**TASK INSTRUCTIONS**
Each record below is to be retyped exactly, with its pictures omitted.

+-------+

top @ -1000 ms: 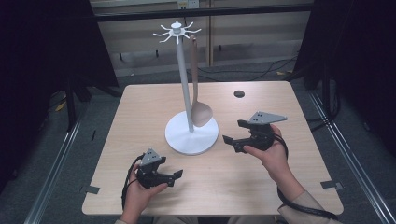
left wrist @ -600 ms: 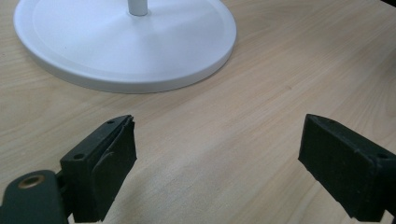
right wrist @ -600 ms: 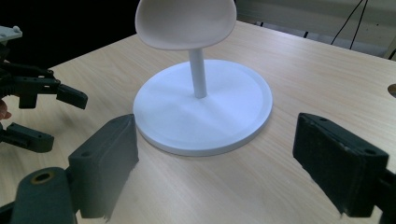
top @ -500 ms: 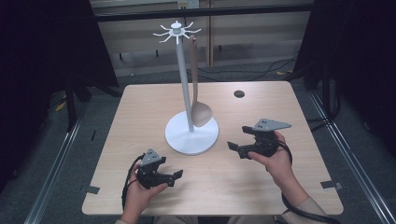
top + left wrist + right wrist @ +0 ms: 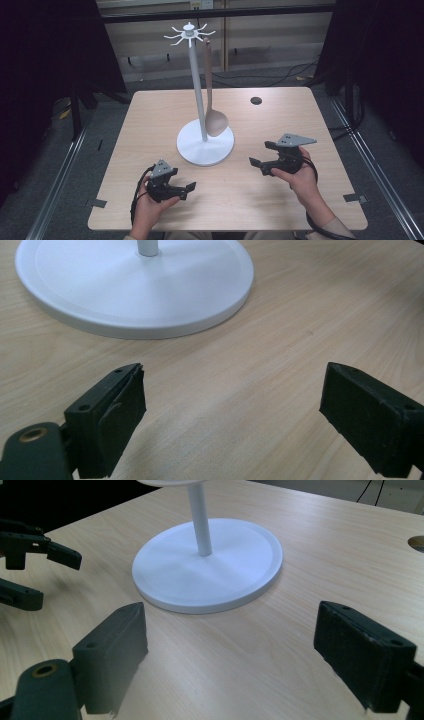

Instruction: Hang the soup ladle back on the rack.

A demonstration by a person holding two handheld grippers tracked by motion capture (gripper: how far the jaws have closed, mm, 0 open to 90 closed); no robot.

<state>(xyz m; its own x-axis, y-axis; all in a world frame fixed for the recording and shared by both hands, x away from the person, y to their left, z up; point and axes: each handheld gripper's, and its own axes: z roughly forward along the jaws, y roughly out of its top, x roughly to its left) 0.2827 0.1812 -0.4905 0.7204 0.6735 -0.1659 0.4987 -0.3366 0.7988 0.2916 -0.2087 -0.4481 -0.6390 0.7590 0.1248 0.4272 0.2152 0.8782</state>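
A brown spoon point(image 5: 212, 95) hangs upright from the white stand point(image 5: 200, 107) at frame centre, bowl down above the base. The left claw point(image 5: 185, 190) at lower left and right claw point(image 5: 259, 155) at lower right gape wide over the bench point(image 5: 320, 125), empty.

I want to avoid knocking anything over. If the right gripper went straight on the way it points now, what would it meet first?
Probably the white stand's round base. It lies just beyond the open jaws of the right gripper, with bare table between. The hanging spoon sits farther back; exact depth is unclear.
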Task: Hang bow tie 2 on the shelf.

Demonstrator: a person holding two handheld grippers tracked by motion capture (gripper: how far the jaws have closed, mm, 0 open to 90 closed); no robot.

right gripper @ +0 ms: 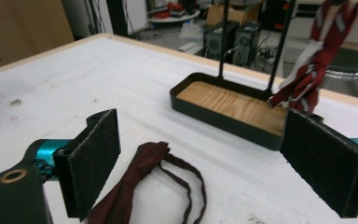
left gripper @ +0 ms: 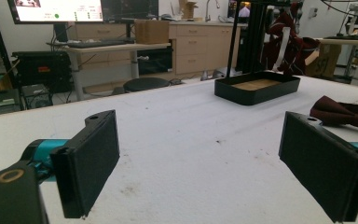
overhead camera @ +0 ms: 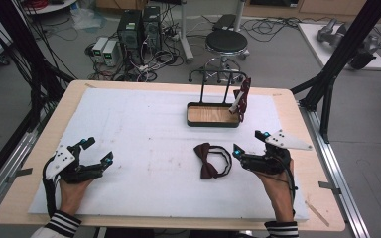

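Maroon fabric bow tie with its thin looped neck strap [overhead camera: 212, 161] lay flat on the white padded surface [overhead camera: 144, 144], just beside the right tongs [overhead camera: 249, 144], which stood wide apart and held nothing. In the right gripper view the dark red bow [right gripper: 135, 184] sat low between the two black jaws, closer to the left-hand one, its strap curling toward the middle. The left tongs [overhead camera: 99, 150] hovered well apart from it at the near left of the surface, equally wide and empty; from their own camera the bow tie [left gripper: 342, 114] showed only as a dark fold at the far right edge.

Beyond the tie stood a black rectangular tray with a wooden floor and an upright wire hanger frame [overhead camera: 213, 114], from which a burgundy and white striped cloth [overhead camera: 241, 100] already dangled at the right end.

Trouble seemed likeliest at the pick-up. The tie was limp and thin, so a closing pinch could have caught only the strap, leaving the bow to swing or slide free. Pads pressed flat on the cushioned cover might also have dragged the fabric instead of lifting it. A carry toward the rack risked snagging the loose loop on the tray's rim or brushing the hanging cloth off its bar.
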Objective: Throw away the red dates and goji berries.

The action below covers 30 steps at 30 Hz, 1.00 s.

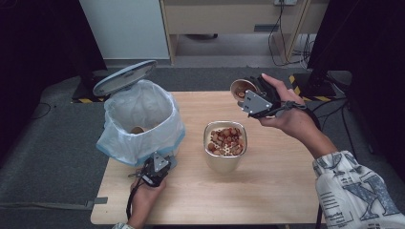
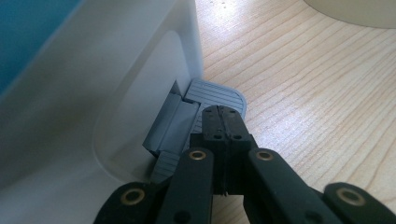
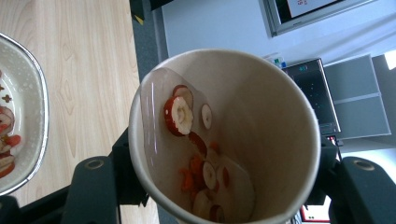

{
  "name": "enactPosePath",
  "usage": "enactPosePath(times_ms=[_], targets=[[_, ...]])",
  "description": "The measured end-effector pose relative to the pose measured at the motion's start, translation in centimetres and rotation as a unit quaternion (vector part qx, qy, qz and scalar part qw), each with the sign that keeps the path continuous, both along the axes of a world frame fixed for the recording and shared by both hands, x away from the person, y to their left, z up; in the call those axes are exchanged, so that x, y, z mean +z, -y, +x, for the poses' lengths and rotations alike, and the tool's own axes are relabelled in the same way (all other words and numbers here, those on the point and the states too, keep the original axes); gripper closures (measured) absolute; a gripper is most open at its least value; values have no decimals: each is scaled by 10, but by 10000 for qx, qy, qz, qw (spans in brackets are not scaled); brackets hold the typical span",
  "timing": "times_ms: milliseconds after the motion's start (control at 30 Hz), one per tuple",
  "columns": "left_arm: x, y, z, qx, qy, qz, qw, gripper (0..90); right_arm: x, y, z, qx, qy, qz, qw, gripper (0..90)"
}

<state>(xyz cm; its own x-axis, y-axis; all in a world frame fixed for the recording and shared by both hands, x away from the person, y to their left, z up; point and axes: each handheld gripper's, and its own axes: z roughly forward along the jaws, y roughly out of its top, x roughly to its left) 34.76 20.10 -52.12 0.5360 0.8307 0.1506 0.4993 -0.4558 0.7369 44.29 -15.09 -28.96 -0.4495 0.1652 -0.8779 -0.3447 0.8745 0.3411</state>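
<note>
A wooden table [image 1: 282, 191] carries everything here. At its left side stands a white bin [image 1: 141, 121] lined with a pale plastic bag, its round lid [image 1: 125, 77] tipped up at the far side. Near the middle of the table sits a metal bowl [image 1: 225, 145] full of red and white sliced pieces.

To the right and farther off, the right hand [image 1: 286, 112] holds the right gripper [image 1: 249, 93] above the table's far edge. Its jaws are clamped around a paper cup [image 3: 224, 135], one on each side of the wall, and the cup lies tilted with its mouth turned toward the bowl. A few slices [image 3: 180, 115] cling to the inside of the cup, and more are gathered deeper in it.

At the near left, the left hand [image 1: 143, 193] holds the left gripper [image 2: 223, 122] low by the bin's base. Its jaws are pressed together with nothing between them, and their tips rest on the grey foot pedal [image 2: 217, 95] that sticks out from the bin.
</note>
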Motion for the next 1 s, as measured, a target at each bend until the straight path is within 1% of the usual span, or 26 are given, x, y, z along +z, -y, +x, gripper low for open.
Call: enactPosePath(times_ms=[400,1000], targets=[[0,0,0,-1,-5,-8,10000,895,0,-1,-1,18,28,-76,10000,356],[0,0,0,2,-8,-17,10000,895,2,-3,-2,28,48,-95,9999,356]])
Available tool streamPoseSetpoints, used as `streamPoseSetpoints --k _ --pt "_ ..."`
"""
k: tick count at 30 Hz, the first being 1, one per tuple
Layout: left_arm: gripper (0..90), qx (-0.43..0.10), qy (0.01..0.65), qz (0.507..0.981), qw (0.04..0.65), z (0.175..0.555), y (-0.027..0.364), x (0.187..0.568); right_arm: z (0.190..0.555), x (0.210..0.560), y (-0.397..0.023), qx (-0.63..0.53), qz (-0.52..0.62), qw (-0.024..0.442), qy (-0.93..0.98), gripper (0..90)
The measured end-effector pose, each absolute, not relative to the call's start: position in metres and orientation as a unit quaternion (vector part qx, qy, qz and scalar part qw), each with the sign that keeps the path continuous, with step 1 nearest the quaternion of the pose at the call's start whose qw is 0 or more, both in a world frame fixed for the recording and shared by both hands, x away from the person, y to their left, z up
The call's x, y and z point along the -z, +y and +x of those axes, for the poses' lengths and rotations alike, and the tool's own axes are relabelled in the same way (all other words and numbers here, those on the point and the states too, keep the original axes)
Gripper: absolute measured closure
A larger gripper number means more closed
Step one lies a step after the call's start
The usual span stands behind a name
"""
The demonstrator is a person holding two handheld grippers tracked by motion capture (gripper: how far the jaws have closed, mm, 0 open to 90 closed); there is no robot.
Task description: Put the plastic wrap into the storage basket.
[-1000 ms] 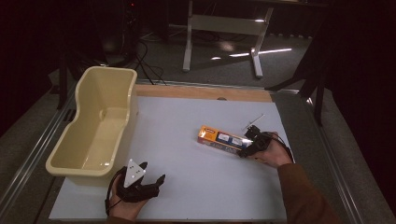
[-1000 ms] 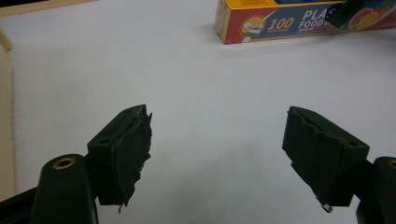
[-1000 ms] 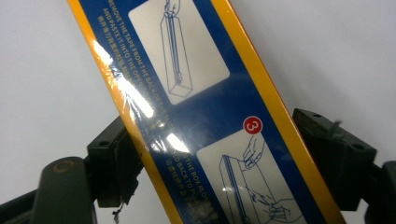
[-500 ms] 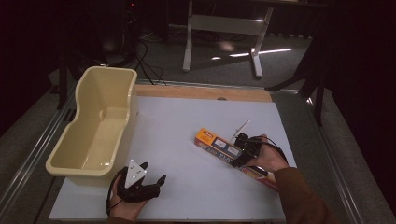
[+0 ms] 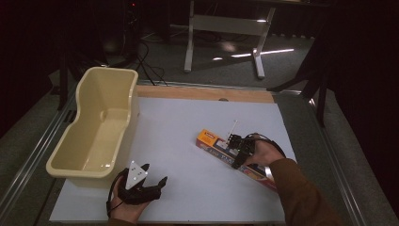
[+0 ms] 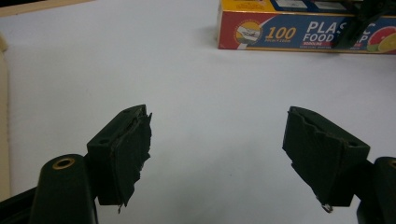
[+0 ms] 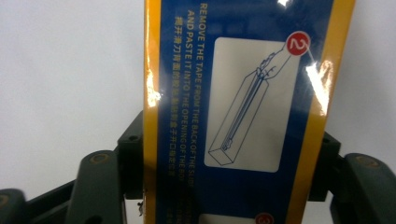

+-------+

**ANSWER FOR THE TASK**
top @ -1000 ms: 
left wrist @ -600 ms: 
right wrist @ -600 ms: 
top @ -500 ms: 
top + left wrist + right wrist @ +0 ms: 

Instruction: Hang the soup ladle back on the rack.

A demonstration by a person holding two handheld grippers tracked by motion capture (gripper: how far the jaws have closed, mm, 0 open to 90 closed); no robot.

<state>(xyz m; its own x-axis, y-axis; all in a world frame fixed for the recording and shared by both hands, x away from the person, y to their left, z up; point and axes: each handheld gripper's, and its own axes: z roughly forward along the jaws, y roughly out of its top, x roughly to its left) 0.2827 0.1812 -0.4905 0.7204 0.6735 -0.1659 0.4987 -0.3366 0.7988 0.2916 -0.2087 -0.4481 -0.6390 0.7590 0.1248 0.4272 0.2152 0.8782</state>
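A brown spoon point(image 5: 212, 95) hangs upright from the white stand point(image 5: 200, 107) at frame centre, bowl down above the base. The left claw point(image 5: 185, 190) at lower left and right claw point(image 5: 259, 155) at lower right gape wide over the bench point(image 5: 320, 125), empty.

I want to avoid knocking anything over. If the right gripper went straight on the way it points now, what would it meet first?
Probably the white stand's round base. It lies just beyond the open jaws of the right gripper, with bare table between. The hanging spoon sits farther back; exact depth is unclear.
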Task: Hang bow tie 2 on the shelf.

Demonstrator: a person holding two handheld grippers tracked by motion capture (gripper: how far the jaws have closed, mm, 0 open to 90 closed); no robot.

right gripper @ +0 ms: 
left gripper @ +0 ms: 
overhead camera @ +0 ms: 

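Maroon fabric bow tie with its thin looped neck strap [overhead camera: 212, 161] lay flat on the white padded surface [overhead camera: 144, 144], just beside the right tongs [overhead camera: 249, 144], which stood wide apart and held nothing. In the right gripper view the dark red bow [right gripper: 135, 184] sat low between the two black jaws, closer to the left-hand one, its strap curling toward the middle. The left tongs [overhead camera: 99, 150] hovered well apart from it at the near left of the surface, equally wide and empty; from their own camera the bow tie [left gripper: 342, 114] showed only as a dark fold at the far right edge.

Beyond the tie stood a black rectangular tray with a wooden floor and an upright wire hanger frame [overhead camera: 213, 114], from which a burgundy and white striped cloth [overhead camera: 241, 100] already dangled at the right end.

Trouble seemed likeliest at the pick-up. The tie was limp and thin, so a closing pinch could have caught only the strap, leaving the bow to swing or slide free. Pads pressed flat on the cushioned cover might also have dragged the fabric instead of lifting it. A carry toward the rack risked snagging the loose loop on the tray's rim or brushing the hanging cloth off its bar.
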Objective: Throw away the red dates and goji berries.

The action below covers 30 steps at 30 Hz, 1.00 s.


{
  "name": "enactPosePath",
  "usage": "enactPosePath(times_ms=[_], targets=[[_, ...]])",
  "description": "The measured end-effector pose relative to the pose measured at the motion's start, translation in centimetres and rotation as a unit quaternion (vector part qx, qy, qz and scalar part qw), each with the sign that keeps the path continuous, both along the axes of a world frame fixed for the recording and shared by both hands, x away from the person, y to their left, z up; in the call those axes are exchanged, so that x, y, z mean +z, -y, +x, for the poses' lengths and rotations alike, and the tool's own axes are relabelled in the same way (all other words and numbers here, those on the point and the states too, keep the original axes); gripper closures (measured) absolute; a gripper is most open at its least value; values have no decimals: each is scaled by 10, but by 10000 for qx, qy, qz, qw (spans in brackets are not scaled); brackets hold the typical span",
  "timing": "times_ms: milliseconds after the motion's start (control at 30 Hz), one per tuple",
  "columns": "left_arm: x, y, z, qx, qy, qz, qw, gripper (0..90); right_arm: x, y, z, qx, qy, qz, qw, gripper (0..90)"
}

<state>(xyz cm; its own x-axis, y-axis; all in a world frame fixed for the recording and shared by both hands, x away from the person, y to their left, z up; point and axes: each handheld gripper's, and its own axes: z roughly forward along the jaws, y roughly out of its top, x roughly to its left) 34.76 20.10 -52.12 0.5360 0.8307 0.1506 0.4993 -0.4558 0.7369 44.29 -15.09 -28.96 -0.4495 0.1652 -0.8779 -0.3447 0.8745 0.3411</state>
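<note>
A wooden table [image 1: 282, 191] carries everything here. At its left side stands a white bin [image 1: 141, 121] lined with a pale plastic bag, its round lid [image 1: 125, 77] tipped up at the far side. Near the middle of the table sits a metal bowl [image 1: 225, 145] full of red and white sliced pieces.

To the right and farther off, the right hand [image 1: 286, 112] holds the right gripper [image 1: 249, 93] above the table's far edge. Its jaws are clamped around a paper cup [image 3: 224, 135], one on each side of the wall, and the cup lies tilted with its mouth turned toward the bowl. A few slices [image 3: 180, 115] cling to the inside of the cup, and more are gathered deeper in it.

At the near left, the left hand [image 1: 143, 193] holds the left gripper [image 2: 223, 122] low by the bin's base. Its jaws are pressed together with nothing between them, and their tips rest on the grey foot pedal [image 2: 217, 95] that sticks out from the bin.
</note>
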Motion for the next 1 s, as measured, a target at each bend until the straight path is within 1% of the usual span, or 26 are given, x, y, z along +z, -y, +x, gripper low for open.
Call: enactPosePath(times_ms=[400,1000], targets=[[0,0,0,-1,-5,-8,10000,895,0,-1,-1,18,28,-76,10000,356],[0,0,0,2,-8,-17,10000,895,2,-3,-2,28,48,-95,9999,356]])
Available tool streamPoseSetpoints, used as `streamPoseSetpoints --k _ --pt "_ ..."`
"""
k: tick count at 30 Hz, the first being 1, one per tuple
Layout: left_arm: gripper (0..90), qx (-0.43..0.10), qy (0.01..0.65), qz (0.507..0.981), qw (0.04..0.65), z (0.175..0.555), y (-0.027..0.364), x (0.187..0.568); right_arm: z (0.190..0.555), x (0.210..0.560), y (-0.397..0.023), qx (-0.63..0.53), qz (-0.52..0.62), qw (-0.024..0.442), qy (-0.93..0.98), gripper (0..90)
The measured end-effector pose, each absolute, not relative to the call's start: position in metres and orientation as a unit quaternion (vector part qx, qy, qz and scalar part qw), each with the sign that keeps the path continuous, with step 1 nearest the quaternion of the pose at the call's start whose qw is 0 or more, both in a world frame fixed for the recording and shared by both hands, x away from the person, y to their left, z up
The call's x, y and z point along the -z, +y and +x of those axes, for the poses' lengths and rotations alike, and the tool's own axes are relabelled in the same way (all other words and numbers here, those on the point and the states too, keep the original axes)
Gripper: absolute measured closure
A larger gripper number means more closed
Step one lies a step after the call's start
The usual span stands behind a name
"""
The demonstrator is a person holding two handheld grippers tracked by motion capture (gripper: how far the jaws have closed, mm, 0 open to 90 closed); there is no robot.
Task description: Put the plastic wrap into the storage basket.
[-1000 ms] 
[-1000 ms] 
[-1000 ms] 
[-500 ms] 
[+0 ms] 
[+0 ms] 
[+0 ms] 

The exercise is complete with this answer.